While subsequent, less publicized surveys painted a more complex picture, many college leaders and academics remain worried about whether Republican scrutiny could lead to (more) budget cuts or policy crackdowns.
New America is the latest on the scene with the release today of its second annual survey on Americans’ attitudes about higher education. The Washington, D.C.-based think tank tweaked several of the questions this time around. But both installments found that respondents largely believe it’s easier to be successful with a college degree than without one. And Republicans were generally positive about higher education and even their tax dollars going to support it, according to the new survey.
For example, 80 percent of the 1,600 adults surveyed agreed strongly or somewhat with the statement that “there are more opportunities for people who pursue education after high school" -- so did 77 percent of Republicans.
The survey results aren’t all good news for colleges, however, as it found that just one in four respondents think higher education is just fine the way it is. And New America also uncovered a substantial divide between Republican and Democratic respondents on who should pay for college.
There was little partisan split among the roughly 68 percent of respondents who feel that higher education needs to change.
“Republicans and Democrats are in total agreement here,” Rachel Fishman, deputy director for higher education research at New America, said in an interview.
One notable divergence, however, is over who should pay for college.
The survey asked whether respondents felt the statement “government should fund higher education because it is good for society” or “students should fund their own education because it is a personal benefit” were closer to their point of view.
Fully 76 percent of Democratic respondents backed the government support statement, compared to about 34 percent of Republicans. Just 13 percent of Democrats agreed that students should fund their educations (because it’s a personal benefit) compared to about 52 percent of Republicans.
Likewise, the survey found fairly large partisan splits on questions about whether respondents were comfortable with their tax dollars supporting higher education or whether states and the federal government should spend more to make college more affordable.
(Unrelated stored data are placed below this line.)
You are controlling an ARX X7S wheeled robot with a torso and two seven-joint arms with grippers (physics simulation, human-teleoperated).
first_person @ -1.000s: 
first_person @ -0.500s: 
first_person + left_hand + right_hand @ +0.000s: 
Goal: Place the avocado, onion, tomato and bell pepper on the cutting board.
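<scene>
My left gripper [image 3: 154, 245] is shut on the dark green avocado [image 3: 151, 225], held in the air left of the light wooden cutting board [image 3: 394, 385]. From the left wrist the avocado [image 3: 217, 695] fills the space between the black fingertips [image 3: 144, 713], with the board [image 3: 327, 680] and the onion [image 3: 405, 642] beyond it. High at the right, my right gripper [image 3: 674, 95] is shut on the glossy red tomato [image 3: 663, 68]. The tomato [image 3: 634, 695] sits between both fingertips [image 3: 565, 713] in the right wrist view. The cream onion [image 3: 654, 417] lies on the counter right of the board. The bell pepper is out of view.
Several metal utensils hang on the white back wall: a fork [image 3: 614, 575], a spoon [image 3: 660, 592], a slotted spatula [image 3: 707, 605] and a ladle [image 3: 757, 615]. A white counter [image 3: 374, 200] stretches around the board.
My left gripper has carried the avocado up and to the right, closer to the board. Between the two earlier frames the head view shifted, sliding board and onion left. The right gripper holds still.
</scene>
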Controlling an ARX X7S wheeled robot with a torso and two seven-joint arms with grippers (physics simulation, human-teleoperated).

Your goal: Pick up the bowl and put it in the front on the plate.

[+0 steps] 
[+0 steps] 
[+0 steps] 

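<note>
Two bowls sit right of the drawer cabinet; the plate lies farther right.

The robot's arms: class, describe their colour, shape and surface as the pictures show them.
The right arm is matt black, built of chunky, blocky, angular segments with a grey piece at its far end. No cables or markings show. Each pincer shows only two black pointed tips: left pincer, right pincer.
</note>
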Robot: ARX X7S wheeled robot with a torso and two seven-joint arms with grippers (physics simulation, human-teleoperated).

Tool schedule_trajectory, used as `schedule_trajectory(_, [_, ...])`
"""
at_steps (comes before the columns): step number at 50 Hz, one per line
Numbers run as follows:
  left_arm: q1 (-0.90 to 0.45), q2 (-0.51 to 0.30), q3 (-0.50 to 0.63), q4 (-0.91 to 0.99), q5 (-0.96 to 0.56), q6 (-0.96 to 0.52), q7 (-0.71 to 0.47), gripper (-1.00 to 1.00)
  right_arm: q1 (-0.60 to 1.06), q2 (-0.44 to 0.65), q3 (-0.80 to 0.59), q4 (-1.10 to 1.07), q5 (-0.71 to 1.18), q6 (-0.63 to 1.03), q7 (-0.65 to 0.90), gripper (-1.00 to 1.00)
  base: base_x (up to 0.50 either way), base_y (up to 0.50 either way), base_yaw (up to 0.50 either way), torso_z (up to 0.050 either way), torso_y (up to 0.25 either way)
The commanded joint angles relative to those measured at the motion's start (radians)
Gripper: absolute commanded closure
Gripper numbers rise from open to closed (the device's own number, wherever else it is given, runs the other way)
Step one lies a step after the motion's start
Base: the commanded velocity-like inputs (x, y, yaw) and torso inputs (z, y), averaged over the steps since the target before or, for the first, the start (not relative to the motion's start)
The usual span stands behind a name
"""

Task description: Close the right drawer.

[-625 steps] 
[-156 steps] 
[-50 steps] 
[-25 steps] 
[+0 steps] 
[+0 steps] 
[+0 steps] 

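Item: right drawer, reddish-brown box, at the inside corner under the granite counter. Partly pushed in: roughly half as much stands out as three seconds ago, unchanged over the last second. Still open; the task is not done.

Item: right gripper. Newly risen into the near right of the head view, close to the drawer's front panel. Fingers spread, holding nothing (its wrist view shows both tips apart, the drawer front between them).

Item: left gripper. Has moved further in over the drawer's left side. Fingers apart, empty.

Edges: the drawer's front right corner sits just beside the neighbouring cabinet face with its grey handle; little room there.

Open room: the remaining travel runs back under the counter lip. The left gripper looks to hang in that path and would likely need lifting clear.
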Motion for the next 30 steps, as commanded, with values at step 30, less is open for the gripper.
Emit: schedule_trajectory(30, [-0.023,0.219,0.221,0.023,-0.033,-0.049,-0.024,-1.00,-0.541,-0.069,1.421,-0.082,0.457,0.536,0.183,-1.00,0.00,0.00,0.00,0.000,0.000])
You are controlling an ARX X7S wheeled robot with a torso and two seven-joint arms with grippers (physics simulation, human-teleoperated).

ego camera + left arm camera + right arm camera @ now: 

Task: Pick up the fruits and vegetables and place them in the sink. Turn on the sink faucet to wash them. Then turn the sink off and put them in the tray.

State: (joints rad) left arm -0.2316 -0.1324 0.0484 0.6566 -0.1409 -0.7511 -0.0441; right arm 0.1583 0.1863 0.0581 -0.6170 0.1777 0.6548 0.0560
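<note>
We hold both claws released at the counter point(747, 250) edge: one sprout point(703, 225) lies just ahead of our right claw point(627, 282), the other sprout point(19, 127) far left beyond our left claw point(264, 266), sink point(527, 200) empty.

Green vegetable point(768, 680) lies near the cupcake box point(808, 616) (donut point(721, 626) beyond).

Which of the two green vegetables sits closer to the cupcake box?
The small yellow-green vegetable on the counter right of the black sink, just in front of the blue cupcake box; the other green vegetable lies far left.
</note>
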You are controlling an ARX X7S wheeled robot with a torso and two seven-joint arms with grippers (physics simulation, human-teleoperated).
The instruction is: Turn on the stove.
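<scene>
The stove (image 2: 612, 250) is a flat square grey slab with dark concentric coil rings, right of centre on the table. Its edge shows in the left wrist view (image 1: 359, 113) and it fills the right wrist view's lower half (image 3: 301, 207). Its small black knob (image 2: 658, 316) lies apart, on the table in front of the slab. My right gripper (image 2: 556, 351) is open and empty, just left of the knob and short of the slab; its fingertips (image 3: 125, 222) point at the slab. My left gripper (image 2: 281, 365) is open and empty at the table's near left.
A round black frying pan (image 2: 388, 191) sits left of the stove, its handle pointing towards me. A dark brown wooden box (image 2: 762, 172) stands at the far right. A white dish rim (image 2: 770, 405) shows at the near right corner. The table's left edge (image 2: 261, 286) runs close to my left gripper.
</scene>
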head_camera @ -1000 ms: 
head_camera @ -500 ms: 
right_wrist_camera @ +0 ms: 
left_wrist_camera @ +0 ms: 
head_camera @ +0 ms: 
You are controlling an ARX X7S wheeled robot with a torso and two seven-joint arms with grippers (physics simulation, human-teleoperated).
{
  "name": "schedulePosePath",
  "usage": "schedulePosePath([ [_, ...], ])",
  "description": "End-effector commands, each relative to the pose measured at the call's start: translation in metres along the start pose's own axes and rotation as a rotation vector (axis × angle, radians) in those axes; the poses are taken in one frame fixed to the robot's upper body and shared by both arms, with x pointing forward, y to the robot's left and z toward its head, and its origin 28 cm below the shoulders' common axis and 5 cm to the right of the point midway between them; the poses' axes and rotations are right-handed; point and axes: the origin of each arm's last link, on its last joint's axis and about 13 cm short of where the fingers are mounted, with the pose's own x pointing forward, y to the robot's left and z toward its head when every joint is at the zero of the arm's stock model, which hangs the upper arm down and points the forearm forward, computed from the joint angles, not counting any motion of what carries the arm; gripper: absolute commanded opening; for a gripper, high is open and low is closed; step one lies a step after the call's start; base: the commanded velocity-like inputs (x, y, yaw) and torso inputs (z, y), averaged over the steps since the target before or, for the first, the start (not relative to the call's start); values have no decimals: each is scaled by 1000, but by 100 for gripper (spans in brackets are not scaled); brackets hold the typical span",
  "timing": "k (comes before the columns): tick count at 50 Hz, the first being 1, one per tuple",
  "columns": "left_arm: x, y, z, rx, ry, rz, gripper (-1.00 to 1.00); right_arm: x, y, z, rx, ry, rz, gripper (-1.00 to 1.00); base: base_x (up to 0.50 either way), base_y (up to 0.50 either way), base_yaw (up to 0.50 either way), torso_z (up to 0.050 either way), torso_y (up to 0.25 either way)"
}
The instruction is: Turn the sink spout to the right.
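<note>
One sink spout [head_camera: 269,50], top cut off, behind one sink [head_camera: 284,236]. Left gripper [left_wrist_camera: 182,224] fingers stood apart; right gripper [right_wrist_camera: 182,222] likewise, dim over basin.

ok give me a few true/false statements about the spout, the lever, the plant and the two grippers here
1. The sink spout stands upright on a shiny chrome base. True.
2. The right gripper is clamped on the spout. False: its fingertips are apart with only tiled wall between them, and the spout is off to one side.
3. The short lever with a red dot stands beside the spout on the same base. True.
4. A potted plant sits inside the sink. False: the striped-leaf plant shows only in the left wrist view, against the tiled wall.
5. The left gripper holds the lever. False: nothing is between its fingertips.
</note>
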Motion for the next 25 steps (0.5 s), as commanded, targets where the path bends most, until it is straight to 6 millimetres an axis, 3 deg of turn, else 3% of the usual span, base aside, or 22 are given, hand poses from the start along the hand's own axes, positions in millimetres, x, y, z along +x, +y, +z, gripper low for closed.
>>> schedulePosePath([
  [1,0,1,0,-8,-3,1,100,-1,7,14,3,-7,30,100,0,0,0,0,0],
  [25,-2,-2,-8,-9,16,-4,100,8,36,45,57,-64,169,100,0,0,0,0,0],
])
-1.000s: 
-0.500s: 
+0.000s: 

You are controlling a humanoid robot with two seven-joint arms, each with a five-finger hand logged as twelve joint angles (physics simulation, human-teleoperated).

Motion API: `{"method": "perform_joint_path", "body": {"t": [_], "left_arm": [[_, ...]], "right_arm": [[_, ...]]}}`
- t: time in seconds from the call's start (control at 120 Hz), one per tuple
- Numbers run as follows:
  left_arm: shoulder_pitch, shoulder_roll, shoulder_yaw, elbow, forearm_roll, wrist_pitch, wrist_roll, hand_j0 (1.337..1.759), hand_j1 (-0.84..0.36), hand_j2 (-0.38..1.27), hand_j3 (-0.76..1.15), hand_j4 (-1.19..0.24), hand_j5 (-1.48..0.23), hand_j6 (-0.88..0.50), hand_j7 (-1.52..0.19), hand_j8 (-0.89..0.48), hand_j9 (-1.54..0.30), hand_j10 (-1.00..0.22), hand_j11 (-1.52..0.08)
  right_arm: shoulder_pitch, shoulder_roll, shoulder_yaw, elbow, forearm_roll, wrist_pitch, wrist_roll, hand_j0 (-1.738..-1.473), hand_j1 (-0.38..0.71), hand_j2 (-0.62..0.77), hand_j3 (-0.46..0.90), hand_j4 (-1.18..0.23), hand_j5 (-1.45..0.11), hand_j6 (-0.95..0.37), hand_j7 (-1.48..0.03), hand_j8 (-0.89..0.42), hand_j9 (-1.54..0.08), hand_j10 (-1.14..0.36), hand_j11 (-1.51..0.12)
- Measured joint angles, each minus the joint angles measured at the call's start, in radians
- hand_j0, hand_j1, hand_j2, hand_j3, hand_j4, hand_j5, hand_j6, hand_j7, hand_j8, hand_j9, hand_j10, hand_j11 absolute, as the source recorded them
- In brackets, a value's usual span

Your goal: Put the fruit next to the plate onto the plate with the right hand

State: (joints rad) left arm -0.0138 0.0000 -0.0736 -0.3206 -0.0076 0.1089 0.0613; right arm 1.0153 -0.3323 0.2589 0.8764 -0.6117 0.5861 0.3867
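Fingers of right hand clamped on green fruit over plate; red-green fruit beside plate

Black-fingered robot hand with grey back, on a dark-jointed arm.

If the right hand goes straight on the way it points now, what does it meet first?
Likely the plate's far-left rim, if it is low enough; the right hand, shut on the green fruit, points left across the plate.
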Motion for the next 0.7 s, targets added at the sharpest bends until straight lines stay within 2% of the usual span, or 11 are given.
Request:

Even so, almost two-thirds (63.5 percent) of Republicans were comfortable with their tax dollars going to higher education.
New America also asked if respondents had positive views of nearby colleges. This one had broad support from backers of both political parties -- almost 78 percent of Republicans and 84 percent of Democrats.
Fishman compared the apparent contradiction of people liking their local colleges but being more skeptical about higher education broadly with the axiom of people “hating Congress but loving their member of Congress.” That phenomenon also gels with common findings in Inside Higher Ed’s surveys of college administrators, who tend to see good things on their campuses and problems with the industry at large.
Among all respondents, a majority said community colleges and four-year public institutions are worth the cost (81 percent and 65 percent, respectively). Those numbers dip substantially for private nonprofit colleges (44 percent) and for-profits (40 percent).
Yet on the whole, New America’s survey findings -- which include demographic breakouts based on income, race, region and other factors, as well as for the swing state of North Carolina -- should be far less alarming for college leaders than the results from Pew and Gallup.
“While past studies have suggested Republicans feel negatively about higher education, the new Varying Degrees survey tells a slightly different and much more complex story,” Fishman said in a written statement. “The priorities of either party cannot be reduced to a ‘yes’ or ‘no’ in terms of government investment in education beyond high school. That insight opens up a great deal of opportunity for continued discussion and collaboration.”
Likewise, results from a new survey Pew released last week also found partisan agreement on the benefits of higher education.
The survey found “no partisan or ideological gaps in evaluations of American colleges and universities.” Roughly half of Democrats and Democratic-leaning respondents (54 percent) agreed with 51 percent of their Republican counterparts that U.S. colleges and universities are above average or the best in the world, Pew found.
Still, don’t expect some Republican politicians to stop challenging traditional higher education.
For example, President Trump has questioned the name and purpose of community colleges while championing vocational education (which most two-year colleges offer) during four public events in recent months.
Respondents to New America’s survey, however, are clear on the missions of community colleges.
“People absolutely know what community colleges are,” Fishman said. “They feel very positive about community colleges.”
Meanwhile, Adam Putnam, a Republican candidate for governor in Florida, last week rolled out an ad about his plan to expand vocational training, the Tampa Bay Times reported, arguing that college is not the only path to success.
“Today liberal elites look down on people who work with their hands,” Putnam said, “pressuring too many kids into student loan debt, leaving them with degrees they can’t use and bills they can’t pay.”